I think I know what I'm saving for now.


----------



## Somewhere else

*Re: AirNautic AN-24M - the world's most robust 24 hour Swiss made pilot's watch (AWW 27)*

Does the watch have to be that big? I have a watch that uses a Unitas base caliber (the movement is highly modified) and the diameter is 42 mm. It's still on the big side. I'm not too sure that visibility is an issue anymore once you get about 40 mm in diameter, which is comfortable for most people to wear. Would have loved to have seen them keep the diameter down a bit.

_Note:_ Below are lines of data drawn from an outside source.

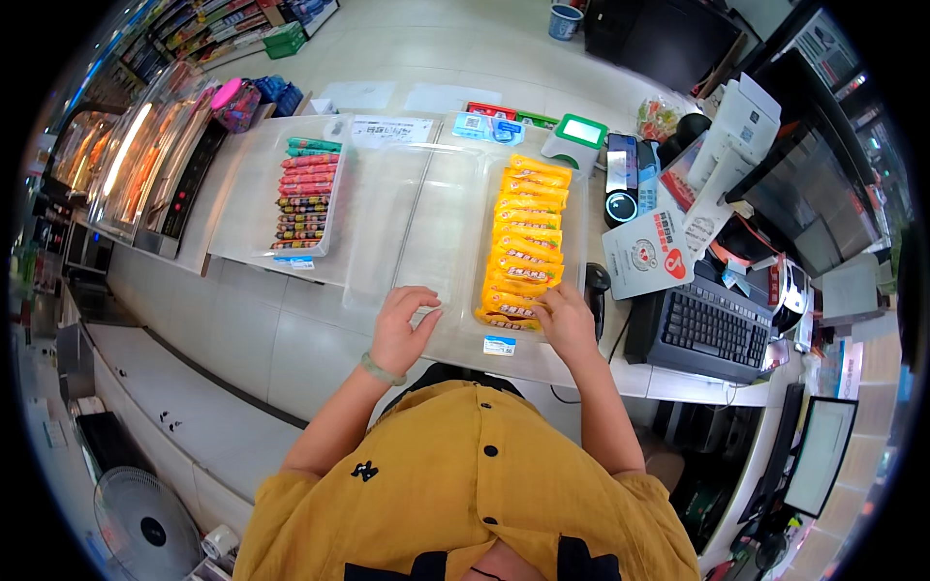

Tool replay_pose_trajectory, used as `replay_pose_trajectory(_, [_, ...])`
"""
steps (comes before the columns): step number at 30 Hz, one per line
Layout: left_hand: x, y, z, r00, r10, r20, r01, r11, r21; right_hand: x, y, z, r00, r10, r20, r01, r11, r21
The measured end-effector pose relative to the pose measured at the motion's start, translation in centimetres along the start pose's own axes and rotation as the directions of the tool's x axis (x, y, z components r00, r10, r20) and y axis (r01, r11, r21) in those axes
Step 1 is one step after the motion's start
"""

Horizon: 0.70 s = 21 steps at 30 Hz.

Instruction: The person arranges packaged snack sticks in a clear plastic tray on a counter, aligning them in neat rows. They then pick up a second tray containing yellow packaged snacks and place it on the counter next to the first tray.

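Yellow snack packets (529,243) lie overlapped in a long row inside a clear plastic bin (577,218) in front of me. My right hand (570,319) reaches over the bin's near right corner, its curled fingers touching the ends of the lowest packets; whether they pinch one is hidden. Left of the bin, a clear plastic lid (447,181) or shallow tray lies flat on the counter. My left hand (403,327) hovers by its near edge, thumb and fingers apart and holding nothing. A price tag (499,345) sits at the bin's front.
Another clear bin (330,218) holds green, pink and dark-wrapped sticks. Farther left stands a lit food warmer (145,167). On the right are a handheld scanner (597,290), a keyboard (716,323), a sign card (645,254) and a green-and-white device (577,138). The counter's front edge (450,363) runs before me.
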State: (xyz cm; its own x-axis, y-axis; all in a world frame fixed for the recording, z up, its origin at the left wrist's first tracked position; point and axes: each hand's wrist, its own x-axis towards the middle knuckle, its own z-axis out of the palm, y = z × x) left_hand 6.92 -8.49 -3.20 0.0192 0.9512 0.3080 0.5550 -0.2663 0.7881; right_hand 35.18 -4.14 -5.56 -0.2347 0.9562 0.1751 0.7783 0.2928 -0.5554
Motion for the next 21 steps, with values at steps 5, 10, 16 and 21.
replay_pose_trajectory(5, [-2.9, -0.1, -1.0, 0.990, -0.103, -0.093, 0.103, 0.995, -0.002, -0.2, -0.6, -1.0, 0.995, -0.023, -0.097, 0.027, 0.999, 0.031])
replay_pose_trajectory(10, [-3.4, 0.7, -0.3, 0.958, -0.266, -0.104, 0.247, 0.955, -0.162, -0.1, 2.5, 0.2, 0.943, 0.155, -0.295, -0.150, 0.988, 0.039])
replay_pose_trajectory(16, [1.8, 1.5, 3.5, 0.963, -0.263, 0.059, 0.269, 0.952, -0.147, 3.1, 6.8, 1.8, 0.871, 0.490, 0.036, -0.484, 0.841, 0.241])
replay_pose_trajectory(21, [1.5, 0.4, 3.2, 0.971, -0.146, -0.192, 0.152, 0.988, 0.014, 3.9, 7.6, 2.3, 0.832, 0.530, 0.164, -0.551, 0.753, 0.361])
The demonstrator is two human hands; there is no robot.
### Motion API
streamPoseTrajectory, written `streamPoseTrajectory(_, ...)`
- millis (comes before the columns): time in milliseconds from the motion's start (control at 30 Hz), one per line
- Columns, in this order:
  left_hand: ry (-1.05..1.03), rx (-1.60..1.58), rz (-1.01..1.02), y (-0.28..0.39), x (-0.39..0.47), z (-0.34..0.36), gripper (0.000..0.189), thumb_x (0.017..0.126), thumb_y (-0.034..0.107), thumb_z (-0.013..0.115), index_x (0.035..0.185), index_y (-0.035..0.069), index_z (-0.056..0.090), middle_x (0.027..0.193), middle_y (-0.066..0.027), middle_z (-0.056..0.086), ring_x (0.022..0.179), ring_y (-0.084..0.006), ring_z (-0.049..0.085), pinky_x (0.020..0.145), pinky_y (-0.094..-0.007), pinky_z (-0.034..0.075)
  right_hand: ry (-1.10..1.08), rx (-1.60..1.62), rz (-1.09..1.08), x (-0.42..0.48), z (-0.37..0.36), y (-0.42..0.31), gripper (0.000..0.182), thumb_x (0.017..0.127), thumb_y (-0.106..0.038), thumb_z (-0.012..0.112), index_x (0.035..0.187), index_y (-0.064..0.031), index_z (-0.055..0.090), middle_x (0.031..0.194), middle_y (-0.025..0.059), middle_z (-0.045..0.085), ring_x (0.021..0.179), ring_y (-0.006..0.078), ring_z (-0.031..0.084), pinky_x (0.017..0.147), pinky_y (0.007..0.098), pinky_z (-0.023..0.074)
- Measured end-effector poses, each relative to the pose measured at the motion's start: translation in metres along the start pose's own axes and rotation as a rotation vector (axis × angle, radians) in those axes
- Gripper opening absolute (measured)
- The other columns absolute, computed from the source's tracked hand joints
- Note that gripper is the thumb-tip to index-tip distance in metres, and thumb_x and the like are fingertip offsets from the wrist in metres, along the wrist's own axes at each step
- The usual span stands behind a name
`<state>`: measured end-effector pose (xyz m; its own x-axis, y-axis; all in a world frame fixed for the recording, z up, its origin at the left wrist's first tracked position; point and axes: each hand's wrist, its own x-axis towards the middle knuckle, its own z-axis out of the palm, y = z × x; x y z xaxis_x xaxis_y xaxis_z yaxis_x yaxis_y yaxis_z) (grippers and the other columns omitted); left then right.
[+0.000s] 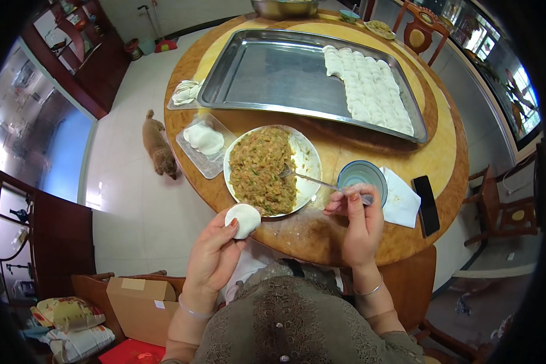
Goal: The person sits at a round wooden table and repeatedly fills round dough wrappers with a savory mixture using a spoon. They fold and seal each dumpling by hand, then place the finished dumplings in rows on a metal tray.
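A round white dumpling wrapper (244,220) lies flat in my left hand (216,250), pinched under the thumb, at the table's near edge. My right hand (361,223) grips the handle of a metal spoon (316,181). The spoon's head is sunk in minced filling with green bits (261,168), heaped on a white plate (308,157). Just behind my right hand stands a bowl of clear liquid (363,175) with a blue rim. Left of the plate, a clear plastic tray (209,164) holds more wrappers (204,138).
A large metal tray (282,73) has rows of dumplings (371,88) at its right. White paper (399,200) and a black phone (427,205) lie at right. More wrappers (186,92) sit at the table's left edge. A brown dog (157,143) is on the floor.
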<state>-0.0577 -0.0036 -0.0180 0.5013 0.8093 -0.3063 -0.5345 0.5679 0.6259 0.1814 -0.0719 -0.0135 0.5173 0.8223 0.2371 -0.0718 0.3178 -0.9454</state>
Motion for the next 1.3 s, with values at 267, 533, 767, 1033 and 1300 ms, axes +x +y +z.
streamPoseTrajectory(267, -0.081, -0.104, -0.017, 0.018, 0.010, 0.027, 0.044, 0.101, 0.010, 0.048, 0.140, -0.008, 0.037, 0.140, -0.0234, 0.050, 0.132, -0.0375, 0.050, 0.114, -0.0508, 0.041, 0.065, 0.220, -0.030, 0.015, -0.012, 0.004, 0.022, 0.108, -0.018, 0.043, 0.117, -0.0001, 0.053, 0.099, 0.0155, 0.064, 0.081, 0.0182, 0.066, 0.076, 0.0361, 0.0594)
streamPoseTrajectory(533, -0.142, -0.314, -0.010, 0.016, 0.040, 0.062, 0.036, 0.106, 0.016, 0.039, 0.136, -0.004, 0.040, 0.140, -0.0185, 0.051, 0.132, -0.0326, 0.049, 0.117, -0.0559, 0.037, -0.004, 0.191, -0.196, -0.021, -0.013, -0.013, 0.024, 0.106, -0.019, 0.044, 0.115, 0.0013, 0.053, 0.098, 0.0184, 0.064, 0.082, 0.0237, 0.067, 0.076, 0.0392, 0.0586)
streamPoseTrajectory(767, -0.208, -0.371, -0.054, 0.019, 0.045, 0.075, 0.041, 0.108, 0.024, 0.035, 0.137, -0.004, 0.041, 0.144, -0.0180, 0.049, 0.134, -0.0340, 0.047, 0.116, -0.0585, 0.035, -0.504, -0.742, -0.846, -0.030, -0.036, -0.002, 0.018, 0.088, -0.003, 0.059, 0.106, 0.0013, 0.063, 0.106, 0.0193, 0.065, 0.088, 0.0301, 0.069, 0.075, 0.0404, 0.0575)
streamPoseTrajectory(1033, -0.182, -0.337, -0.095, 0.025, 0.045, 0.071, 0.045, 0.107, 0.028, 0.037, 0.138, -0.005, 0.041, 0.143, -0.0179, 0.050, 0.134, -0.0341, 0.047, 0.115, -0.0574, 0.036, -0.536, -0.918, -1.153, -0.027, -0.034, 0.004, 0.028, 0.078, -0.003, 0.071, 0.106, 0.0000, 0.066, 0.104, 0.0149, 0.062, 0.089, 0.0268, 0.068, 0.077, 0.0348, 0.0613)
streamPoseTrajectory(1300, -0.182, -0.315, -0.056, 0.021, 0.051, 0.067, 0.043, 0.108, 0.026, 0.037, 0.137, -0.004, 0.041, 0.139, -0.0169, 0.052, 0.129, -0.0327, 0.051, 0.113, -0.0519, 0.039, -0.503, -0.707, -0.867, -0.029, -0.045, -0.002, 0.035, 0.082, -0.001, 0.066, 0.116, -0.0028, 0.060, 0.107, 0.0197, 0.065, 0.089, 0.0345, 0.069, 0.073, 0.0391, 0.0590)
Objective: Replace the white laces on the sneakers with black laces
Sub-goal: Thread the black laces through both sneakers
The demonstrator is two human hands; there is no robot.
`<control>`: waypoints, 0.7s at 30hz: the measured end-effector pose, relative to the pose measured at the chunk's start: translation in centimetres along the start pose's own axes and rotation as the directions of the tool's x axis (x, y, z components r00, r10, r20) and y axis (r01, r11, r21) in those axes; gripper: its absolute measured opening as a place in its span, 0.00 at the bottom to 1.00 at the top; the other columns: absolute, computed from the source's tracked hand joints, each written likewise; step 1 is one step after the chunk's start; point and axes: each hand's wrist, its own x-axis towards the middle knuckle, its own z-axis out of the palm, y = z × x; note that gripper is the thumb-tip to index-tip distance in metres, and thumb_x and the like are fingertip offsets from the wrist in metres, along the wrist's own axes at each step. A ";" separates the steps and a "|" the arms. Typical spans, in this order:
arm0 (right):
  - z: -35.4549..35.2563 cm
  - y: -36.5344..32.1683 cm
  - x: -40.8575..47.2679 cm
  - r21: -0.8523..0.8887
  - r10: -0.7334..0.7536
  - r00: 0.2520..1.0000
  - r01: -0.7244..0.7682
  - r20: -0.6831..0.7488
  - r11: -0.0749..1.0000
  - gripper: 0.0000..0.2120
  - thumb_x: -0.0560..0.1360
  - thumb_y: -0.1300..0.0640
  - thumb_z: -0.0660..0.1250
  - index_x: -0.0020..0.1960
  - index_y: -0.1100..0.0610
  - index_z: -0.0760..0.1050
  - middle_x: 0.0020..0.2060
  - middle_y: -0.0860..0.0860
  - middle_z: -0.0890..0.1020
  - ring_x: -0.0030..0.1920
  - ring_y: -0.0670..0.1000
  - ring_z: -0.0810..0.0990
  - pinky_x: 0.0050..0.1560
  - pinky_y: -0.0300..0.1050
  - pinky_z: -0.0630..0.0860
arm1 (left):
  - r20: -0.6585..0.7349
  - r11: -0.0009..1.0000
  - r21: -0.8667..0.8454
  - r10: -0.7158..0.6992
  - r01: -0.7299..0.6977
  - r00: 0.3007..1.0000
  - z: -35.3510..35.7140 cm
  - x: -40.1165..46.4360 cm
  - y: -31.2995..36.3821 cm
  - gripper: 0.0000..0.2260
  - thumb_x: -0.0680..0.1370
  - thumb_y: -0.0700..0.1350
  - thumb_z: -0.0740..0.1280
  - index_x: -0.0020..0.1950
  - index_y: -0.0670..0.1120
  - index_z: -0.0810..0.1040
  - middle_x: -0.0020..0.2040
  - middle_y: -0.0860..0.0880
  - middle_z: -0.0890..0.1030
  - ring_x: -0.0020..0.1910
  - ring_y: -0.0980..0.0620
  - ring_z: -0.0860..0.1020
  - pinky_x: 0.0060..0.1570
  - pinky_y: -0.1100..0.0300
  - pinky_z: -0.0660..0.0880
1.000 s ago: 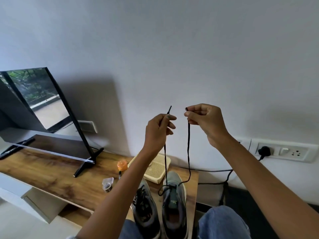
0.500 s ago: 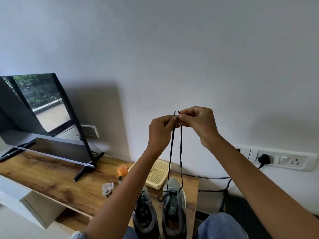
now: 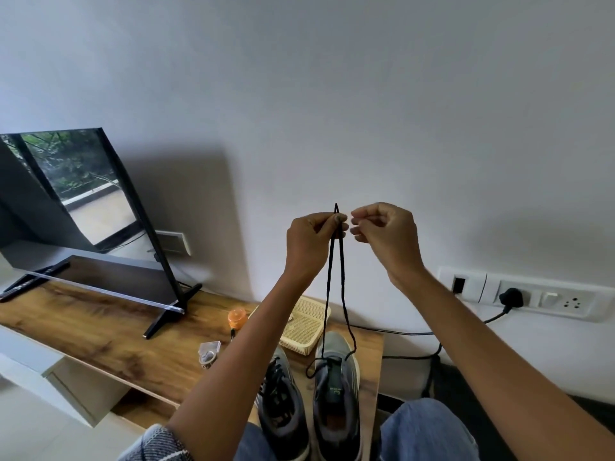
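Both ends of the black lace (image 3: 336,281) now sit together in the left hand (image 3: 311,242), where half a second ago each hand pinched one end; the right hand (image 3: 386,232) has let go and hovers just beside the tips, its fingers loosely curled with nothing between them. The left thumb and forefinger pinch the two strands side by side, the two aglet tips poking straight up just above the fingers. From that pinch the lace hangs nearly vertical, its long axis running up and down, the two strands spreading slightly apart as they drop toward the right sneaker (image 3: 336,404). There they reach the front eyelets, and the left strand makes a small slack loop off the shoe's left side. This sneaker stands on the near right end of the wooden shelf (image 3: 100,334), toe pointing away toward the wall, heel toward the person's knees. The left sneaker (image 3: 283,404) stands just beside it, parallel, toe also pointing away, already threaded with dark lacing. Behind the toes lies a cream perforated tray (image 3: 304,327), with an orange-capped small item (image 3: 237,318) and a small clear container (image 3: 209,352) to its left. A tilted television (image 3: 83,207) stands at the far left, and a switch panel (image 3: 519,296) with a black plug is on the wall at the right.
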 end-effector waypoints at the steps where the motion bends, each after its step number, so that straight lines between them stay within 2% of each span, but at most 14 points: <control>1: 0.2 1.1 -0.6 -0.076 -0.063 0.995 0.058 -0.076 0.995 0.10 0.74 0.69 0.62 0.44 0.59 0.80 0.38 0.52 0.83 0.38 0.49 0.83 0.43 0.40 0.79 | -0.009 1.000 -0.008 -0.003 0.003 1.000 0.0 0.2 0.1 0.07 0.80 0.41 0.66 0.47 0.45 0.84 0.40 0.47 0.85 0.41 0.51 0.84 0.54 0.55 0.79; 3: 0.8 4.5 -3.1 -0.232 -0.153 0.981 0.123 -0.117 0.965 0.11 0.73 0.70 0.61 0.42 0.58 0.80 0.38 0.50 0.82 0.39 0.46 0.80 0.44 0.37 0.74 | -0.011 1.000 -0.026 -0.010 0.010 1.000 -0.1 0.6 0.3 0.08 0.80 0.40 0.65 0.45 0.47 0.83 0.39 0.48 0.85 0.40 0.51 0.84 0.54 0.54 0.79; 4: 1.3 6.7 -4.8 -0.308 -0.149 0.987 0.122 -0.064 0.944 0.10 0.74 0.69 0.62 0.42 0.58 0.79 0.38 0.50 0.81 0.38 0.45 0.78 0.43 0.35 0.72 | -0.008 0.999 -0.036 -0.013 0.013 1.000 -0.2 0.8 0.2 0.08 0.80 0.40 0.65 0.44 0.47 0.83 0.39 0.48 0.84 0.40 0.51 0.84 0.54 0.54 0.79; 6: 2.3 11.2 -8.3 -0.461 -0.039 0.987 0.109 0.157 0.881 0.09 0.77 0.66 0.61 0.43 0.60 0.78 0.39 0.52 0.80 0.37 0.47 0.76 0.40 0.36 0.73 | -0.004 0.999 -0.041 -0.010 0.010 1.000 -0.3 1.2 0.2 0.08 0.80 0.40 0.66 0.44 0.48 0.83 0.39 0.48 0.84 0.39 0.51 0.84 0.53 0.55 0.80; 7: 2.9 13.5 -9.9 -0.534 0.053 0.958 0.111 0.283 0.838 0.09 0.78 0.64 0.59 0.46 0.61 0.78 0.41 0.54 0.80 0.38 0.49 0.77 0.41 0.40 0.75 | -0.002 0.999 -0.040 -0.010 0.010 1.000 -0.3 1.4 0.1 0.08 0.80 0.40 0.66 0.44 0.47 0.83 0.39 0.48 0.85 0.40 0.51 0.84 0.53 0.56 0.80; 8: 3.5 15.5 -11.3 -0.599 0.144 0.912 0.128 0.385 0.790 0.11 0.80 0.61 0.57 0.50 0.61 0.78 0.44 0.54 0.80 0.42 0.51 0.77 0.46 0.43 0.76 | -0.002 0.999 -0.039 -0.011 0.011 1.000 -0.2 1.6 0.1 0.08 0.80 0.40 0.66 0.44 0.47 0.83 0.40 0.48 0.85 0.40 0.51 0.84 0.52 0.58 0.79; 10: 4.7 18.8 -13.0 -0.680 0.273 0.817 0.187 0.509 0.709 0.15 0.82 0.57 0.54 0.63 0.60 0.73 0.59 0.54 0.76 0.59 0.52 0.74 0.60 0.44 0.72 | 0.001 0.999 -0.041 -0.016 0.016 1.000 -0.1 2.1 0.0 0.08 0.80 0.40 0.65 0.46 0.46 0.83 0.41 0.47 0.85 0.40 0.51 0.84 0.50 0.61 0.79; 12: 5.8 21.2 -13.8 -0.739 0.350 0.759 0.245 0.549 0.627 0.22 0.83 0.53 0.52 0.74 0.59 0.60 0.71 0.55 0.64 0.71 0.54 0.62 0.71 0.46 0.62 | 0.002 0.999 -0.041 -0.008 0.008 1.000 0.0 2.6 -0.1 0.07 0.80 0.40 0.65 0.47 0.45 0.83 0.41 0.46 0.85 0.40 0.51 0.84 0.48 0.62 0.79; 15: 6.7 22.9 -13.7 -0.809 0.477 0.703 0.245 0.527 0.534 0.27 0.84 0.51 0.48 0.78 0.60 0.45 0.78 0.58 0.47 0.77 0.57 0.47 0.76 0.50 0.48 | -0.016 0.999 -0.046 0.022 -0.022 1.000 -0.1 3.3 0.2 0.08 0.80 0.40 0.65 0.46 0.45 0.83 0.40 0.48 0.85 0.40 0.51 0.84 0.51 0.56 0.80; 18: 7.3 24.4 -13.8 -0.836 0.546 0.666 0.229 0.508 0.499 0.27 0.84 0.53 0.44 0.78 0.62 0.41 0.78 0.58 0.44 0.78 0.56 0.43 0.77 0.49 0.45 | -0.077 0.996 -0.075 0.046 -0.052 0.996 -0.6 4.6 0.6 0.09 0.80 0.39 0.64 0.44 0.46 0.82 0.38 0.48 0.84 0.38 0.51 0.84 0.50 0.53 0.81; 21: 7.8 25.4 -14.3 -0.849 0.567 0.658 0.227 0.495 0.478 0.28 0.83 0.53 0.44 0.77 0.64 0.40 0.78 0.58 0.44 0.78 0.55 0.42 0.77 0.48 0.45 | -0.138 0.992 -0.106 0.059 -0.074 0.989 -1.0 6.2 1.4 0.10 0.80 0.37 0.64 0.43 0.44 0.82 0.36 0.47 0.83 0.36 0.51 0.83 0.45 0.57 0.81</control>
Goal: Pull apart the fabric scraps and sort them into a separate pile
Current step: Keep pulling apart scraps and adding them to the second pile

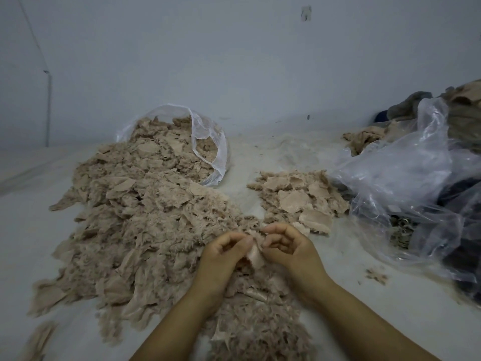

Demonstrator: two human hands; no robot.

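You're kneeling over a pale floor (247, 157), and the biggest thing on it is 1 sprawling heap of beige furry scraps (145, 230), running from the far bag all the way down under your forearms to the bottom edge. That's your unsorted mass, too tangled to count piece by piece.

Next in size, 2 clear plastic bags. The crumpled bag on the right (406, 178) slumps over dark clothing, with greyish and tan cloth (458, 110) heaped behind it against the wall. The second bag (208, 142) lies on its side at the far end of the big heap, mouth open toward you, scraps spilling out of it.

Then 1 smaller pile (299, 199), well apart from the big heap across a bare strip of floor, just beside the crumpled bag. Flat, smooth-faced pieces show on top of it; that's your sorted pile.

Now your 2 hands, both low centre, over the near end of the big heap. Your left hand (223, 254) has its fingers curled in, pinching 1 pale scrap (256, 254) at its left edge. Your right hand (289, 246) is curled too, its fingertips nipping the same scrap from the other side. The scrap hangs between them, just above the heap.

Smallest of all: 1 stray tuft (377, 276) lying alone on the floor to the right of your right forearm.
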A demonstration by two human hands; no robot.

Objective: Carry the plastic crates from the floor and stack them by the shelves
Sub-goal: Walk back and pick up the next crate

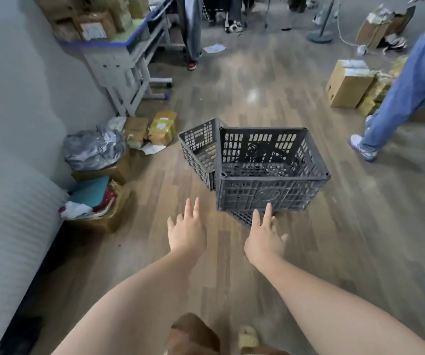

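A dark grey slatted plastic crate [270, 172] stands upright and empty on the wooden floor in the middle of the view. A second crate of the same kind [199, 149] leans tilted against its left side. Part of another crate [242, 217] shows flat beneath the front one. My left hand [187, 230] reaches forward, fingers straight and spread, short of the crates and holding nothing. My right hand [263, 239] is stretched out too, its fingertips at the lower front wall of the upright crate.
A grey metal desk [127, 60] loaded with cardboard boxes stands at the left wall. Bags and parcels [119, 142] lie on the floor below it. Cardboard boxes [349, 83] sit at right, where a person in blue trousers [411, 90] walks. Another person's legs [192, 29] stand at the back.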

With a case that tough you could hammer nails with it and not leave a single scratch on the case. How much does this watch cost new?


----------



## l3wy

*Re: AirNautic AN-24M - the world's most robust 24 hour Swiss made pilot's watch (AWW 27)*



Somewhere else said:


> How much does this watch cost new?


$899


----------



## a-ray

*Re: AirNautic AN-24M - the world's most robust 24 hour Swiss made pilot's watch (AWW 27)*

Redone 6897 and crown 'with four gaskets' is cool combination! Very interesting watch.


----------



## Timespan

*Re: AirNautic AN-24M - the world's most robust 24 hour Swiss made pilot's watch (AWW 27)*

I am very excited: just ordered one of these from Ocean 7. Don't know what number I have but wanted one for years. Cheers all
Rob


----------



## LH2

*Re: AirNautic AN-24M - the world's most robust 24 hour Swiss made pilot's watch (AWW 27)*

Very nice for the price. I like the Submarine model in particular.


----------



## l3wy

*Re: AirNautic AN-24M - the world's most robust 24 hour Swiss made pilot's watch (AWW 27)*

Bought one last week and it arrived Friday.. haven't had a chance to do more than open the box yet, but it looks great  I'll be wearing it tomorrow


----------



## Dennis Smith

*Re: AirNautic AN-24M - the world's most robust 24 hour Swiss made pilot's watch (AWW 27)*

Had to resurrect this thread...I finally broke down and ordered one of these.  Should be perfect for my current needs (no need for a date display at this time, nor for a second timezone). I only hope it doesn't wear too big on my 6.5 inch wrist. Should be a great watch for me, and beautiful front and back.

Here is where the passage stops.